Поражала органичность сочетания в этих вальяжных киношниках безошибочного эстетического чутья к самому яркому моменту фильма с поистине большевистской жестокостью к казнимому противнику. Кромвель удовлетворился тем, что Карлу отрубили голову, но им этого было мало, и они лишили его предсмертного прощания с детьми (Кромвелем, как-никак, разрешенного).
Скорее всего, купюра эта не была продиктована необходимостью. Так, “Двадцать лет спустя” Дюма спокойно переиздавались массовыми тиражами, хотя казнь того же Карла I дается там с точки зрения пытающихся спасти его мушкетеров – верных слуг Людовика XIII и королевы. Впрочем, кино, конечно, самое важное из искусств.
Это было в легендарные 1960-е. Точнее – 31 декабря 1964 года. Я ехал в троллейбусе по Садовому кольцу в Институт Склифосовского проведать лежавшую там после аборта знакомую.
Троллейбус был в духе времени, радиофицированный и без кондуктора. Водитель оказался оригиналом, что с недавних пор позволялось. Не ограничиваясь уже принятыми гуманными формами обслуживания – объявлением остановок и призывами предъявлять друг другу проездные билеты (проездной, как и аборт, был веянием “оттепели”), а в противном случае опускать деньги в кассу и самостоятельно отрывать билетики, – он обращался к пассажирам со стихами:
Я женой моей доволен,
И она довольна мной —
Покупаю каждый месяц
Ей в подарок проездной.
И, после небольшой паузы, – с примечанием: “Сочинял Евтушенко, помогала Ахмадулина”.
Этот звездный союз тогда уже распался, но в народном сознании оставался нерасторжимым, так что вполне мог удостоверить статус проездного как гаранта домашнего очага. Проекция творческого “я” поэта-водителя одновременно на условную рекламную семью и на мифопоэтическую чету номер один лучилась верой в социализм с человеческим лицом. По прибытии в палату я продекламировал стишок своей знакомой, подключив и нашу пунктирную связь к мощной культурной парадигме.

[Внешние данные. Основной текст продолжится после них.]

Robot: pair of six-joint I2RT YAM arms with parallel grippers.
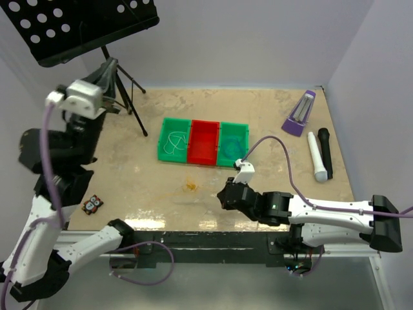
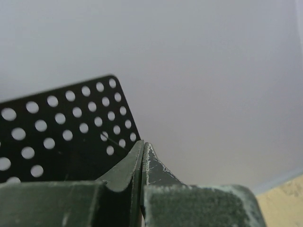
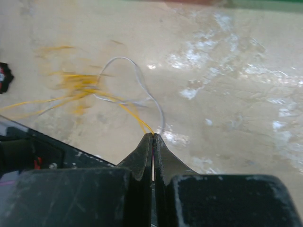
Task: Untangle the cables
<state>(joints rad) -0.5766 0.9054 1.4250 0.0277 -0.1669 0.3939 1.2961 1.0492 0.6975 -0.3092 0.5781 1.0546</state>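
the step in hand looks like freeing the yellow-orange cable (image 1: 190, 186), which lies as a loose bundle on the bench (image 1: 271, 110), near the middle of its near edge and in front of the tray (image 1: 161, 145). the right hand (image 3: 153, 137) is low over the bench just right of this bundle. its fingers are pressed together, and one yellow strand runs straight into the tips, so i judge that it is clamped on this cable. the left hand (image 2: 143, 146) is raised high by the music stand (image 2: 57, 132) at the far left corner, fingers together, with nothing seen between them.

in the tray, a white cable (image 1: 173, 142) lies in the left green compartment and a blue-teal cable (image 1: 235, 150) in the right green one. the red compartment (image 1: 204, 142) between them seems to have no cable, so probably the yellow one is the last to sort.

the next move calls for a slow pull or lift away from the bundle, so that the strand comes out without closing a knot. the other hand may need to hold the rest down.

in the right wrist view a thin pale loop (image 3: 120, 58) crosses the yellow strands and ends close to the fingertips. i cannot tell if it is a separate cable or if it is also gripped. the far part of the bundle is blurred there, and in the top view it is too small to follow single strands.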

Новый год я встретил у друзей в Большом Гнездниковском, а основательно набравшись, поехал в Склифосовского снова, на этот раз не на троллейбусе, а на обнаруженном в доме велосипеде. В больницу меня пустили – персонал тоже праздновал. Все шло хорошо, но на обратном пути, за рестораном “София”, велосипед развернуло на рыхлом снегу, я упал и сломал ключицу, к счастью, левую. Я кое-как добрался к себе на Метростроевскую, но под утро боль вступила по-настоящему, и я отправился к Склифосовскому уже в качестве полноправного пациента. Ключица срасталась долго, но еще дольше, как ни странно, длился наш роман – до самого конца 1960-х.
Теперь у меня квартира на Садовом кольце, и с балкона 14-го этажа видно место, где я тогда навернулся. От кого был аборт, осталось неясным.

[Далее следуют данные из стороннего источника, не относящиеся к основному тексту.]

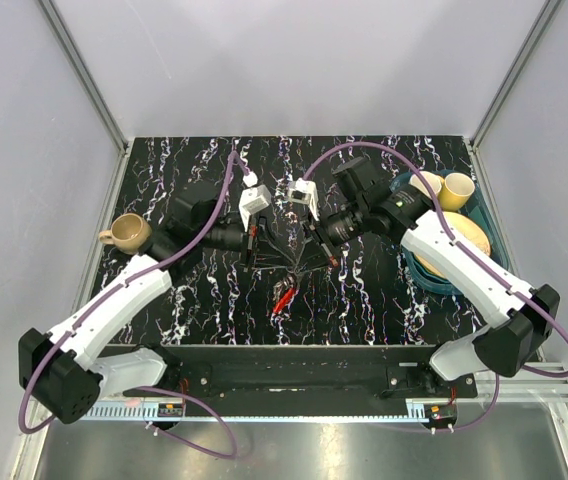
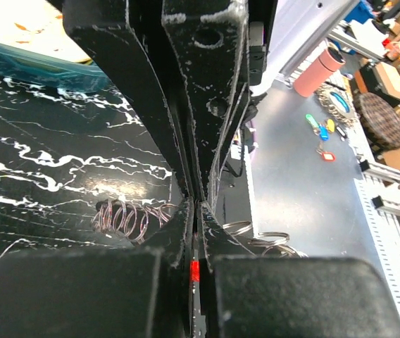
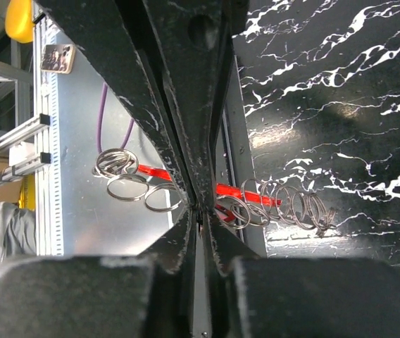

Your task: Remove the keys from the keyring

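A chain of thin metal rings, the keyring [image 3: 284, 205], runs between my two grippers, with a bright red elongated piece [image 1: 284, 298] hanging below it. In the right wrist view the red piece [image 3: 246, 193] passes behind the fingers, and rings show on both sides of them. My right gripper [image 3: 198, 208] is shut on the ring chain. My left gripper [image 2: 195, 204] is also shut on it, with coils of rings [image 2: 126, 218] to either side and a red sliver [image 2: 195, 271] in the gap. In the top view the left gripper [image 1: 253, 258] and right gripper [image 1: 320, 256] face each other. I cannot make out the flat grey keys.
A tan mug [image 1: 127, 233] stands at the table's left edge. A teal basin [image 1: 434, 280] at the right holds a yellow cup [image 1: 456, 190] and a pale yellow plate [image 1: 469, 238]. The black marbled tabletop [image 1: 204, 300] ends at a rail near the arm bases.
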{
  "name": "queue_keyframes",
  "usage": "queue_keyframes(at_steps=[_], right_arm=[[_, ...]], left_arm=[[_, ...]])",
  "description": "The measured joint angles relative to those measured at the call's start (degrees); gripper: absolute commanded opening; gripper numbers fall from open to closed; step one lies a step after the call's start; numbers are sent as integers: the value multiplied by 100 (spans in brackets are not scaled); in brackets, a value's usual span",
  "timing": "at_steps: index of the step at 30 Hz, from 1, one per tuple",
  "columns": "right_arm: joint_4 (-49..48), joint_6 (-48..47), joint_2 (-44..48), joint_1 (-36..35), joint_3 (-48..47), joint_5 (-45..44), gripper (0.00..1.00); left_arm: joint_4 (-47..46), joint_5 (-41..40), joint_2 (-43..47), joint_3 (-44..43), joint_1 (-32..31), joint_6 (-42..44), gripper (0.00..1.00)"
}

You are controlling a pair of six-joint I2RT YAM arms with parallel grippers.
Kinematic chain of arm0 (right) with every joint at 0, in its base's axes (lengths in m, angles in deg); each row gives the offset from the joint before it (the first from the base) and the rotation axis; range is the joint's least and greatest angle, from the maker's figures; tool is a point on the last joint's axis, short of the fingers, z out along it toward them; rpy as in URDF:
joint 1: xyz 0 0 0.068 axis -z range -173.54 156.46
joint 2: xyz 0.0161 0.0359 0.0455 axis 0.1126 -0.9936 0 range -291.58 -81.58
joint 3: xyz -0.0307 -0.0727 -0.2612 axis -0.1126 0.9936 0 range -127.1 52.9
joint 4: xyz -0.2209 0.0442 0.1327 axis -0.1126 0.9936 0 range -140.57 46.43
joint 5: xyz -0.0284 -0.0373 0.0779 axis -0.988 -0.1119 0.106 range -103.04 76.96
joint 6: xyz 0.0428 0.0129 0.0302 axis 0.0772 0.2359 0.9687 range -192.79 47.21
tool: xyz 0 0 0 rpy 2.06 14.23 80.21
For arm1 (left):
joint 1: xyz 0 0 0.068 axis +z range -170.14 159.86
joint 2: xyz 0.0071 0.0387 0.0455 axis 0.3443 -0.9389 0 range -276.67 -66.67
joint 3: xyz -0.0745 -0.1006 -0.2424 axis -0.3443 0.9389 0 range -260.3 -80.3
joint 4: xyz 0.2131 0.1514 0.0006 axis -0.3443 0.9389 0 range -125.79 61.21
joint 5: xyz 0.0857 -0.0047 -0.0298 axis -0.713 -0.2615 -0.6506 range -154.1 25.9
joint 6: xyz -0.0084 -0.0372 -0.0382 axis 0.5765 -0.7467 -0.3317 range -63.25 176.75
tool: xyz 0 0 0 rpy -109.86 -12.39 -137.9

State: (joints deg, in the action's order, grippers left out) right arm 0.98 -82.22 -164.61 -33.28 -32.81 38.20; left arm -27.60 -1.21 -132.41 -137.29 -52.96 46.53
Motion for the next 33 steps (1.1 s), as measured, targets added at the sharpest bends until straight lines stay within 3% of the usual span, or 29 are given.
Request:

На рубеже 1970-х годов театральная жизнь в Москве била ключом, и в элитные театры попасть можно было только по знакомству. На престижный спектакль Эфроса в Театре Ленинского комсомола с Ольгой Яковлевой в главной роли билет мне достала одна дама с положением, в свое время учившаяся в консерватории у папы.
У него было много учеников и учениц, и однажды он сделал наблюдение, что некоторые из них, проведя долгие годы в отдалении от него, вдруг снова входят в его орбиту, начинают посещать его лекции и тем самым как бы возвращаются в былую студенческую атмосферу, причем случается это, как правило, после разводов или иных личных неурядиц. Как-то раз, выловив из папиного рассказа об одной такой бывшей ученице, вновь припавшей к целительным источникам мазелеведения, что она работает в Министерстве культуры, я перевел разговор в практическую плоскость – спросил, нельзя ли с ее помощью добыть дефицитные билеты в театр.